Setting up a personal site on local hardware has been on my bucket list for along time. I finally bit he bullet and got a basic website running with apache on a Ubuntu based linux distro. I bought a domain name, linked it up to my l ip got SSL via lets encrypt for https and added some header rules until security headers and Mozilla observatory gave it a perfect score.
Am I basically in the clear? What more do I need to do to protect my site and local network? I’m so scared of hackers and shit I do not want to be an easy target.
I would like to make a page about the hardware its running on since I intend to have it be entirely ran off solar power like solar.lowtechmagazine and wanted to share technical specifics. But I heard somewhere that revealing the internal state of your server is a bad idea since it can make exploits easier to find. Am I being stupid for wanting to share details like computer model and software running it?

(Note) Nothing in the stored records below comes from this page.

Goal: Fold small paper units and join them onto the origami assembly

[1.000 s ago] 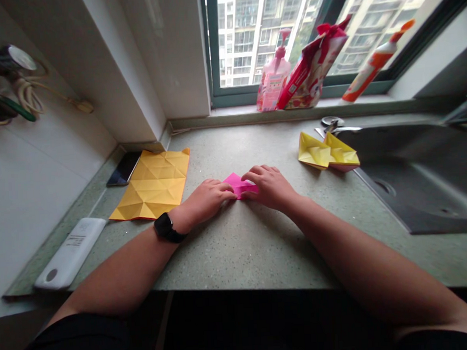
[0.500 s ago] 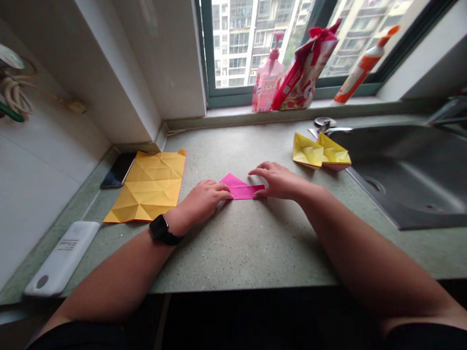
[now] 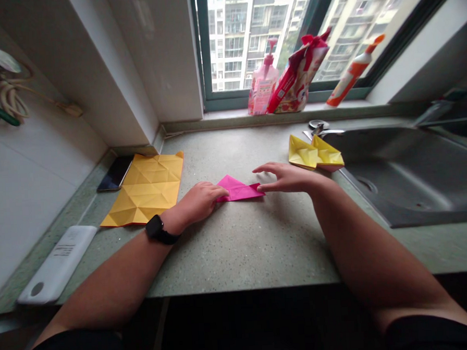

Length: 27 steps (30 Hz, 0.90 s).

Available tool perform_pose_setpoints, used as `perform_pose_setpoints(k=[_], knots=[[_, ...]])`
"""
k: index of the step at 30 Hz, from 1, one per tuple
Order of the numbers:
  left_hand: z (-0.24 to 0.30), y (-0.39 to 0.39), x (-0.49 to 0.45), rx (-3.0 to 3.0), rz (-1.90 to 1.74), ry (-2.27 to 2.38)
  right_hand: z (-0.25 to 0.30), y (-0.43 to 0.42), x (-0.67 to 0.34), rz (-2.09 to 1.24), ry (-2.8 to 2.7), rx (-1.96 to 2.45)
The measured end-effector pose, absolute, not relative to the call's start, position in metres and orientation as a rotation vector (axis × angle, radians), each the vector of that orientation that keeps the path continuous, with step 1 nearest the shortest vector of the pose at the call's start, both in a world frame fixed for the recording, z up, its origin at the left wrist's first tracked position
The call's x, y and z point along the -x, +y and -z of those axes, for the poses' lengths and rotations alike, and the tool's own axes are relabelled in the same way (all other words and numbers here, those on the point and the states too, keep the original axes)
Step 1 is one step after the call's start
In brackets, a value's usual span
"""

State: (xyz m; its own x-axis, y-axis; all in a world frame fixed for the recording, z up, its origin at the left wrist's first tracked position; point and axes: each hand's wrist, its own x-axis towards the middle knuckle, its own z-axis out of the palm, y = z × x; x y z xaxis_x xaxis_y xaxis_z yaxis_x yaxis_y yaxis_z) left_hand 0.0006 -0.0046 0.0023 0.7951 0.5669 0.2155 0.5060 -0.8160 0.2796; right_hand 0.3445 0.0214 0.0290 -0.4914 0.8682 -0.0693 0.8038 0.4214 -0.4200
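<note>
The left hand (image 3: 198,202) lies with its fingers together and slightly curled, pressing on the left end of the pink folded paper (image 3: 238,189), not pinching it. The right hand (image 3: 284,177) is open, its fingertips (image 3: 262,190) at the paper's right tip. The paper lies flat near the middle of the tabletop (image 3: 241,253). A black watch (image 3: 156,227) circles the left wrist. Left of the hands lies a creased yellow sheet (image 3: 144,190), with a phone (image 3: 115,173) just beyond it and a white remote (image 3: 58,265) at lower left. To the right, folded yellow paper (image 3: 314,152) sits beside scissors (image 3: 317,126) and a steel sink (image 3: 409,181). A pink pump bottle (image 3: 262,84), a red bag (image 3: 296,75) and an orange tube (image 3: 349,72) stand on the windowsill at upper right.
</note>
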Motion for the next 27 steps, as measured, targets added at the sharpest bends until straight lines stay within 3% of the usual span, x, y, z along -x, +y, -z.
perform_pose_setpoints(k=[6, 16, 19, 27], knots=[[-0.004, -0.005, -0.001, -2.774, -0.445, 0.78, -0.04, 0.02, -0.334, -0.345, -2.336, 1.375], [-0.001, -0.003, 0.0, -2.744, -0.464, 0.772, -0.002, 0.034, -0.356, -0.348, -2.567, 1.601], [-0.002, -0.003, 0.0, -2.722, -0.473, 0.755, -0.01, 0.035, -0.362, -0.411, -2.536, 1.541], [0.0, -0.003, -0.001, -2.71, -0.508, 0.758, -0.024, 0.013, -0.3, -0.106, -2.331, 1.258]])
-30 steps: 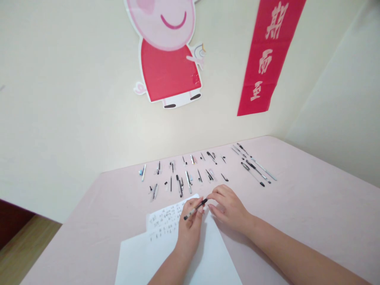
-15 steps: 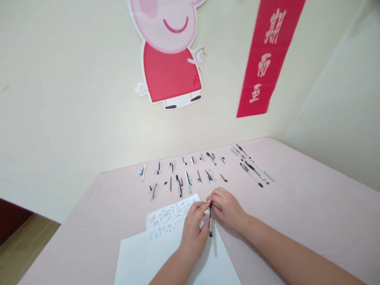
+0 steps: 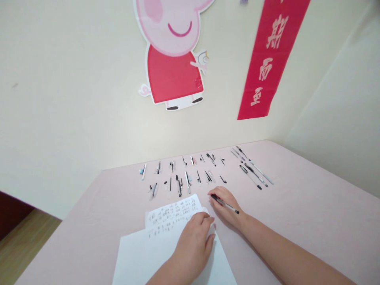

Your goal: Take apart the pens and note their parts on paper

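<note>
A black-and-clear pen (image 3: 227,205) lies across my right hand (image 3: 226,209), which is closed around its dark upper-left end. The other end points down and right over the back of the hand, towards the wrist. My left hand (image 3: 194,239) rests over the right side of a blank white sheet (image 3: 145,257), its thumb and fingers apart with nothing visible between them. Above that sheet, and partly covered by it, is a paper with handwriting (image 3: 172,211).
Two rows of pens and taken-apart pen pieces (image 3: 179,186) lie beyond the papers on the pink tabletop (image 3: 297,221). Several whole pens (image 3: 251,177) lie at the right. Behind the table, the wall bears a pink pig cutout (image 3: 175,75) and a red banner (image 3: 267,71).
My hands have moved apart. The pen, upright between both hands before, now slants in my right hand alone. My left hand has let go and dropped slightly towards the sheet.
</note>
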`<state>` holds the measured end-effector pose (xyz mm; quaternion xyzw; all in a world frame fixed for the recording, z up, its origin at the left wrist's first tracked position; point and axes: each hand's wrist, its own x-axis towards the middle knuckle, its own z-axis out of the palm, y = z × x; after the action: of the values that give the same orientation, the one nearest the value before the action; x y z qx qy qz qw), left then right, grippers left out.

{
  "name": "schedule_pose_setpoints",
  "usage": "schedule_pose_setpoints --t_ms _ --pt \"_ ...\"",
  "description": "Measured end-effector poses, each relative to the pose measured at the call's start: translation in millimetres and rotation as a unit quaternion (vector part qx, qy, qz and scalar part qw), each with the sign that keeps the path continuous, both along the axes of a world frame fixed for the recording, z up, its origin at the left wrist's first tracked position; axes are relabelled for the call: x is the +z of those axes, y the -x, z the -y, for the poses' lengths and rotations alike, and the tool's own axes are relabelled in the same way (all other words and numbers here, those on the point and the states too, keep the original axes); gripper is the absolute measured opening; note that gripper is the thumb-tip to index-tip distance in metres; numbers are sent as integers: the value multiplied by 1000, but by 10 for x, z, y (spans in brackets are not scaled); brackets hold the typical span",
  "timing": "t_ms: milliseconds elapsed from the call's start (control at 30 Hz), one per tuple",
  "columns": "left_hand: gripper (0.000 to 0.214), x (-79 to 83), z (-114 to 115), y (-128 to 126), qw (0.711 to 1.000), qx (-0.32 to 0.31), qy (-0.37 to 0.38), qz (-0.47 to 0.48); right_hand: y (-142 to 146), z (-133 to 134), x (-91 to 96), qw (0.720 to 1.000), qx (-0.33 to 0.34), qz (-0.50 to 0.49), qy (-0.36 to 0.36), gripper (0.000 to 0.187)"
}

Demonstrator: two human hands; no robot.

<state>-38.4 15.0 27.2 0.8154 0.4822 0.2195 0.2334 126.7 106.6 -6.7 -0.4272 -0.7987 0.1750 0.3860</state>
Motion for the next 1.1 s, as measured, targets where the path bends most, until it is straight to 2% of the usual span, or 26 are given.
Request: schedule_pose_setpoints --t_ms 167,333,467,600,733,900,967,1100 --pt "40 -57 134 305 996 2 -2 -94 6 -23 -17 995 -48 -45 72 12" --pt "45 -170 211 510 992 -19 -7 -128 62 -16 49 973 -82 -127 173 16" --pt "50 -214 248 444 987 -26 9 -159 166 23 103 950 -67 -190 237 15" --pt "52 -231 256 302 985 -26 19 -169 317 121 111 935 -24 -233 266 15" --pt "53 -255 249 203 985 -11 16 -172 481 245 131 927 13 -220 303 9" --pt "51 -274 267 117 984 26 15 -175 617 323 55 910 17 -221 350 3" --pt "48 -276 283 93 982 64 14 -176 636 330 3 913 14 -208 351 3" --pt "46 -317 317 78 980 100 -25 -172 625 347 -24 943 19 -153 295 4"
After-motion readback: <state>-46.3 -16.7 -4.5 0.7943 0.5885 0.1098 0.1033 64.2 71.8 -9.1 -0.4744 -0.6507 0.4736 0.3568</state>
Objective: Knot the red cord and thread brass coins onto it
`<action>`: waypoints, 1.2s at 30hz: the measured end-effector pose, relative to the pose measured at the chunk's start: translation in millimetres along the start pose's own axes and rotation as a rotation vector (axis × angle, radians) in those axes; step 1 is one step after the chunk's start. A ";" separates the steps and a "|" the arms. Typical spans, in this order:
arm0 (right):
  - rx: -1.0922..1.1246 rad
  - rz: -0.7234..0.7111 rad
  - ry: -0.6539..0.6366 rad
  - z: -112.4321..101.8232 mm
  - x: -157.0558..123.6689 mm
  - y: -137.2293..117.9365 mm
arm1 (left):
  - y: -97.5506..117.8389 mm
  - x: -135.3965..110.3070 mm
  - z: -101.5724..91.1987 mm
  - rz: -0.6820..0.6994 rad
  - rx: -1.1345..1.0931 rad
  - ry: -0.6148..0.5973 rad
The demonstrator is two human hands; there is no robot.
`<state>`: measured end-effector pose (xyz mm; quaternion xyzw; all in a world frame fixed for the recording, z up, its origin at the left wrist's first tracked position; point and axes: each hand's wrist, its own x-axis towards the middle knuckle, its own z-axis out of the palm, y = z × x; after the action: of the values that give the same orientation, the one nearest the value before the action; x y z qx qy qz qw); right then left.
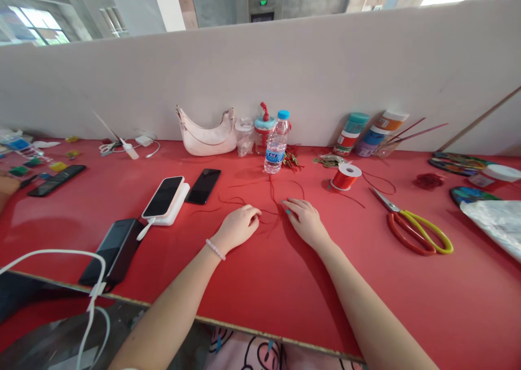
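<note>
Several strands of thin red cord [271, 188] lie on the red tabletop in front of me, stretching toward the foot of a water bottle [275, 150] with a blue cap. My left hand [239, 228], with a beaded bracelet at the wrist, is closed, fingertips pinched at a strand left of the middle. On the other side of the strands, my right hand [306, 222] rests palm down. Its fingers are stretched out and apart, tips touching or just beside the cord. What lies under its palm is hidden.
A red cord spool [345, 177] and scissors [415, 223] lie right. Left are a phone on a white power bank [173, 210], a black phone [203, 186] and a dark case [112, 250]. Behind stand a white handbag [207, 136] and paint jars [350, 134] against a partition.
</note>
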<state>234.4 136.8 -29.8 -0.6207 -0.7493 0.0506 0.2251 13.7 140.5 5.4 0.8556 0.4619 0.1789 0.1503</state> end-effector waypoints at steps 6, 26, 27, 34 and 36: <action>-0.088 0.024 -0.153 -2.8 -2.1 -12.0 | -0.2 0.0 0.3 -0.001 0.004 -0.002; -0.061 -0.024 -0.155 6.8 -1.4 -3.9 | -0.1 -0.1 0.2 -0.006 0.001 -0.014; -0.050 -0.035 -0.137 7.0 -1.1 -3.4 | -0.2 -0.1 0.2 -0.006 0.001 -0.014; 0.176 -0.023 0.094 6.2 3.0 6.1 | 0.9 0.2 -0.9 -0.005 0.005 -0.022; 0.196 0.022 0.125 5.9 3.3 9.0 | 1.4 0.1 -1.1 -0.010 0.005 -0.026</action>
<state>239.8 143.2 -37.4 -0.6059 -0.7183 0.0874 0.3305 14.3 139.9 7.0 0.8560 0.4645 0.1658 0.1551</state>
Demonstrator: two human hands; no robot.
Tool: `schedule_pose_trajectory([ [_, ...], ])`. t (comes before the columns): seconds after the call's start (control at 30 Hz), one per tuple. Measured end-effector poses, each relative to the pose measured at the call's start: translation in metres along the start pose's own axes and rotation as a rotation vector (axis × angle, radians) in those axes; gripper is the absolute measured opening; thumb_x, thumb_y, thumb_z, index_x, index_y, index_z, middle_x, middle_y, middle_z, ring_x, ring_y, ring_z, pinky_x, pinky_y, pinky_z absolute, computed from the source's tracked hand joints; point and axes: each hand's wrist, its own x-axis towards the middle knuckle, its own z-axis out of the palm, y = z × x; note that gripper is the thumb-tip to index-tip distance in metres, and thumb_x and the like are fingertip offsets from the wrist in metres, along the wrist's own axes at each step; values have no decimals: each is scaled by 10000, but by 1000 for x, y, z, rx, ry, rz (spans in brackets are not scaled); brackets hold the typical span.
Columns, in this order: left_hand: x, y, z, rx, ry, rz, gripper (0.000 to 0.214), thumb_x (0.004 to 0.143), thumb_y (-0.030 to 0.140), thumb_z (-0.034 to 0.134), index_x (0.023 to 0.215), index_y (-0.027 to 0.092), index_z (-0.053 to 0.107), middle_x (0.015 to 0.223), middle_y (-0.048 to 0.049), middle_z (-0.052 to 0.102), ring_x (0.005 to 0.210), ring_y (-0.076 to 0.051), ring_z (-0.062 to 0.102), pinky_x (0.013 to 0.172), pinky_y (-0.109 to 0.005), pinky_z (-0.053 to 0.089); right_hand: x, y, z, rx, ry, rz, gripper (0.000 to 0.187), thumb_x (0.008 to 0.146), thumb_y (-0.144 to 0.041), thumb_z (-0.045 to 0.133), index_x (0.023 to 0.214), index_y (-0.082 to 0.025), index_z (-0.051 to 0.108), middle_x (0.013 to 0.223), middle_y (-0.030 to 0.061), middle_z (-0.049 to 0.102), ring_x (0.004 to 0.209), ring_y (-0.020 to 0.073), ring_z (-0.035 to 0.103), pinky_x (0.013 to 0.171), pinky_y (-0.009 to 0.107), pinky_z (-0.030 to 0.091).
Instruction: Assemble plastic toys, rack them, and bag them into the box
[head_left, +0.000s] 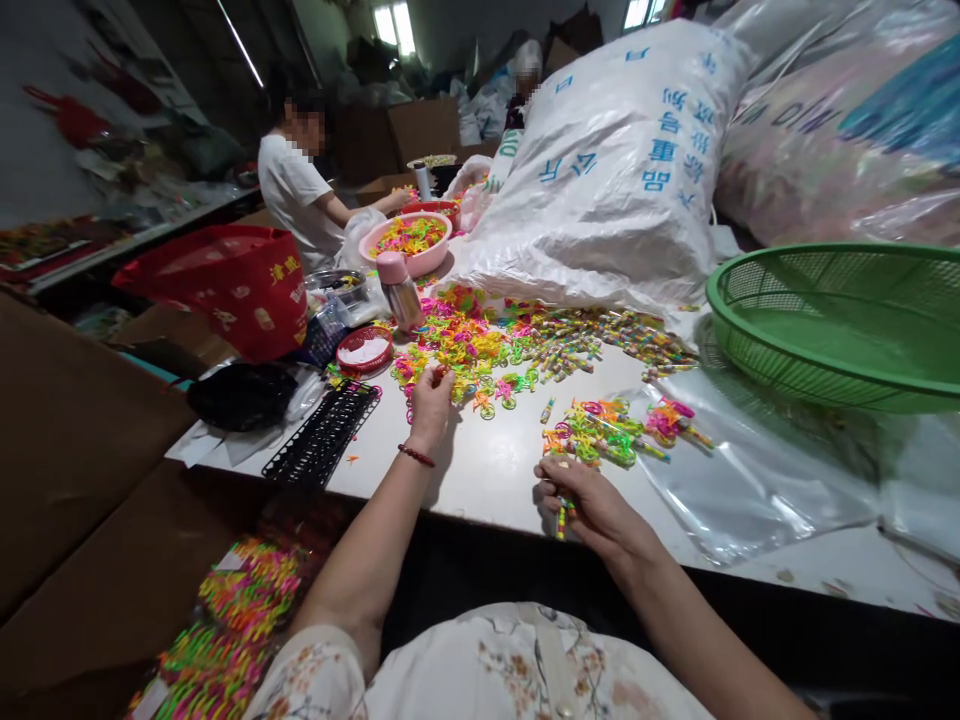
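Note:
My left hand (430,408), a beaded bracelet on its wrist, reaches to the near edge of a heap of bright plastic toy pieces (469,340), some shaped like small bicycles. Its fingers are pinched together; what they hold is too small to make out. Near the table's front edge, my right hand (589,497) is closed around a small patterned tube (561,520), whose yellow and green end sticks out below the fingers. Just beyond it lies a smaller group of toy pieces with tubes attached (611,435). A pile of loose patterned tubes (600,340) sits farther back.
A green basket (840,330) and a clear plastic bag (757,500) are at the right. A large white sack (600,170) stands behind the piles. Leftward are a pink-capped flask (400,290), a red basket (365,352) and black racks (322,430). Another person (300,190) sits beyond.

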Motion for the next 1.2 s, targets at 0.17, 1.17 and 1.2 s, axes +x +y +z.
schedule_pose_trajectory([
  [0.17,-10,7,-8,-279,49,-83,326,676,314,752,865,177,526,763,38,557,595,-66,543,593,-211,467,5,-2,9,-122,-37,0,377,747,-510,728,908,-199,588,583,-72,446,436,37,221,403,177,147],
  [1.17,-120,17,9,-155,-309,-115,196,692,208,746,818,175,599,834,13,601,737,-91,545,709,-210,442,5,-16,8,-819,120,-564,374,866,-455,609,1137,-214,698,1008,61,706,857,189,622,771,325,496],
  [1.2,-122,16,9,-150,-307,-101,190,697,208,741,817,178,597,880,5,607,753,-94,550,705,-209,443,5,-14,8,-822,113,-550,382,865,-459,609,1139,-207,692,954,58,704,805,182,617,722,316,498],
])
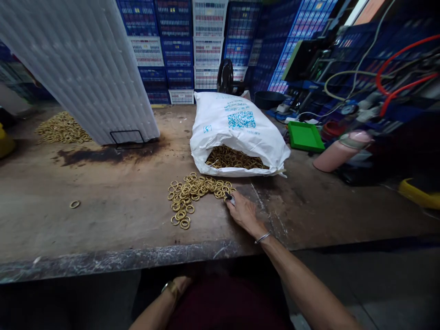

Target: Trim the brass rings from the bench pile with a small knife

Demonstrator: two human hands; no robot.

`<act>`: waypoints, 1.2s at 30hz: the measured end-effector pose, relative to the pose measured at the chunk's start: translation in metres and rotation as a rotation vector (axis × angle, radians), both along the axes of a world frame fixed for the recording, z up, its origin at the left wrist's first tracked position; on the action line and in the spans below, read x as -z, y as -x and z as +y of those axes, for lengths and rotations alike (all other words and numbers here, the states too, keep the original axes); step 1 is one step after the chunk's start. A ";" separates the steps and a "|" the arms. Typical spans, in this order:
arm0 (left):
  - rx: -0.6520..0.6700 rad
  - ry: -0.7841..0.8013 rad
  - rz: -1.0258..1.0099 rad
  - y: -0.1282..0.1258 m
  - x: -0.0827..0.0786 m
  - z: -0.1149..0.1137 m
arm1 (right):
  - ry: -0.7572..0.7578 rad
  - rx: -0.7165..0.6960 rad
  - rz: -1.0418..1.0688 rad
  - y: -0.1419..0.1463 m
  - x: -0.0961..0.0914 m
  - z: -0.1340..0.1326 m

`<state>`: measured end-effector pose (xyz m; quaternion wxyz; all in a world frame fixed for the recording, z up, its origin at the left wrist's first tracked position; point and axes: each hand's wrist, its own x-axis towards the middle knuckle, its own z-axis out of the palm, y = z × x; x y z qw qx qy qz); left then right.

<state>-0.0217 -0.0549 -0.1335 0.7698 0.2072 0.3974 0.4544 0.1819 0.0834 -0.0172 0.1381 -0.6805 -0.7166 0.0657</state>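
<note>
Brass-coloured rings [195, 188] lie in a loose heap just left of the right hand [242, 211], whose fingertips reach the heap's near right edge. Its fingers are bent and drawn close, with a small black-and-grey piece [229, 198] at their tips; whether that is pinched or worn, and whether a ring is gripped, I cannot tell. The left hand [183, 283] is low by the person's body, below the table edge [123, 260]; its fingers are mostly hidden, so I cannot tell how open it is or what it touches.

Of bags there is one, a white sack [220, 130] just beyond the right hand, its mouth facing the person and showing more rings inside. One single ring [74, 204] lies well left of the right hand; the heap's rings overlap too much to count. One further pile [63, 128] lies far off to the left, beside a white ribbed stack [85, 68]. One green tray [305, 136] and one pink bottle [340, 153] stand beyond and right of the right hand.

Brown tabletop [120, 220] stretches between heap and single ring, and more runs from the right hand toward the bottle.
</note>
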 end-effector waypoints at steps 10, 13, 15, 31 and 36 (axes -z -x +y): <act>0.574 -0.172 0.404 0.002 -0.131 -0.001 | 0.013 -0.056 0.060 -0.006 0.008 0.005; 0.265 -0.164 0.359 -0.012 -0.154 0.016 | 0.005 -0.161 0.366 -0.002 0.007 -0.007; 0.032 -0.154 0.431 -0.022 -0.151 0.030 | 0.056 -0.218 0.586 0.007 0.002 -0.017; -0.043 -0.143 0.379 -0.034 -0.129 0.052 | 0.362 -0.223 0.875 0.040 -0.010 -0.040; -0.038 -0.121 0.283 -0.036 -0.129 0.051 | 0.382 -0.236 0.910 0.041 -0.009 -0.037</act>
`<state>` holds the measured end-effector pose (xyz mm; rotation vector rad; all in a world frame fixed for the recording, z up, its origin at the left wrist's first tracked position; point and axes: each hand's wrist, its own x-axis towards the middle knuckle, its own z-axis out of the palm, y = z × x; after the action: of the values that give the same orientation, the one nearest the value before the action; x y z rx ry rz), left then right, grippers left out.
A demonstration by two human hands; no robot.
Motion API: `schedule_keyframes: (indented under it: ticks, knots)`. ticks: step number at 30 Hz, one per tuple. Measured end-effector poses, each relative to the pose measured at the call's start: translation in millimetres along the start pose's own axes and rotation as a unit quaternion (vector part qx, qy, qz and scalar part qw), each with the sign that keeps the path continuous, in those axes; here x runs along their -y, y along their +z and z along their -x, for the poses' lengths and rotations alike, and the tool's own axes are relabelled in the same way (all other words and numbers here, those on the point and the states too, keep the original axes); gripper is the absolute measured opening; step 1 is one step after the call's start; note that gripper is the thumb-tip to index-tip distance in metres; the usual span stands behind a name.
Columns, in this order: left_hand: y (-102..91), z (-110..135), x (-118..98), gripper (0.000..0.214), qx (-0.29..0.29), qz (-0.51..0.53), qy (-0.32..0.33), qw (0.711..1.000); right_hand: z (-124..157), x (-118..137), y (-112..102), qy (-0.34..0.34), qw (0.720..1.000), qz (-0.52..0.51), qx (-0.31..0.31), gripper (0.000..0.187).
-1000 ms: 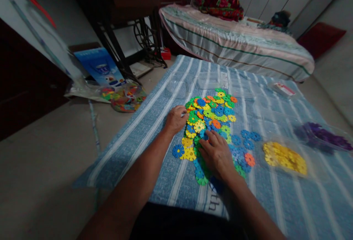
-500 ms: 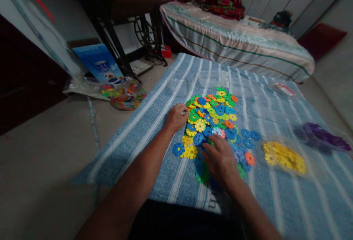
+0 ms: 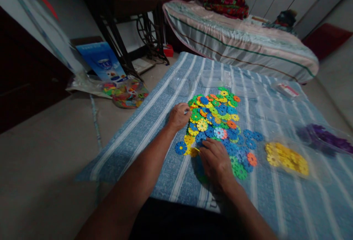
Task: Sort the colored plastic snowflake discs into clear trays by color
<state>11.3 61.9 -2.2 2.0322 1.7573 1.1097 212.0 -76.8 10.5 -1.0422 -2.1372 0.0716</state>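
My ref. is the disc pile point(image 3: 220, 111), a spread of notched discs in blue, green, yellow & orange on a striped cloth point(image 3: 273, 203). Right hand point(image 3: 216, 159) is over the pile's near part. Its grip looks tog. to me, clamped on a yellow disc point(image 3: 196, 149) that shows almost edge-on at the fingertips, at the pile's near-left fringe. From my feed, the disc sits just L of that hand. Left hand point(image 3: 179, 117) is at the pile's L edge, fingers curled; a small pale spot shows btwn thumb & index, so I can't tell whether that grip holds anything.

A light blue disc point(image 3: 219, 133) lies mid-pile, just beyond the right hand's fingers. A blue disc w/ yellow centre point(image 3: 181, 147) marks the pile's near-left corner. An orange disc point(image 3: 251, 159) is on its R fringe, near a green disc point(image 3: 241, 171). R of the pile, well apart, I get yellow discs point(image 3: 286, 159) in a clear tub, then purple pieces point(image 3: 328, 137) farther R. Clear container point(image 3: 213, 79) sits just past the pile's far end; the bed point(image 3: 242, 39) is well beyond.
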Motion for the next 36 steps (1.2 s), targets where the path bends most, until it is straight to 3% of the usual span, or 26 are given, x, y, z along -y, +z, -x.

If you’re hosting static content it’s a lot easier. If you’ve only opened ports 80/443 and don’t have any kind of user input or scripting you’re (probably) fine. Most likely you’d get DOS’d before someone would hack you. Assuming you’re keeping your software up to date.
In general though limit what is exposed to the Internet. In this case don’t open any extra ports.
If you want to be more secure (likely overkill for most threat models), treat your webserver like it’s always infected. Don’t do anything else important on it, and keep it segmented from your other computers with firewall rules.
Realistically no one is going to bother to hack you unless you’re posting shit that makes people angry. You’re mostly going to get prodded by bots looking for known vulnerabilities in Apache or the like, and you can stay protected with frequent updates.
If you’re hosting something dynamic or with code like PHP or something with user accounts and the like, then it’s slightly more complicated.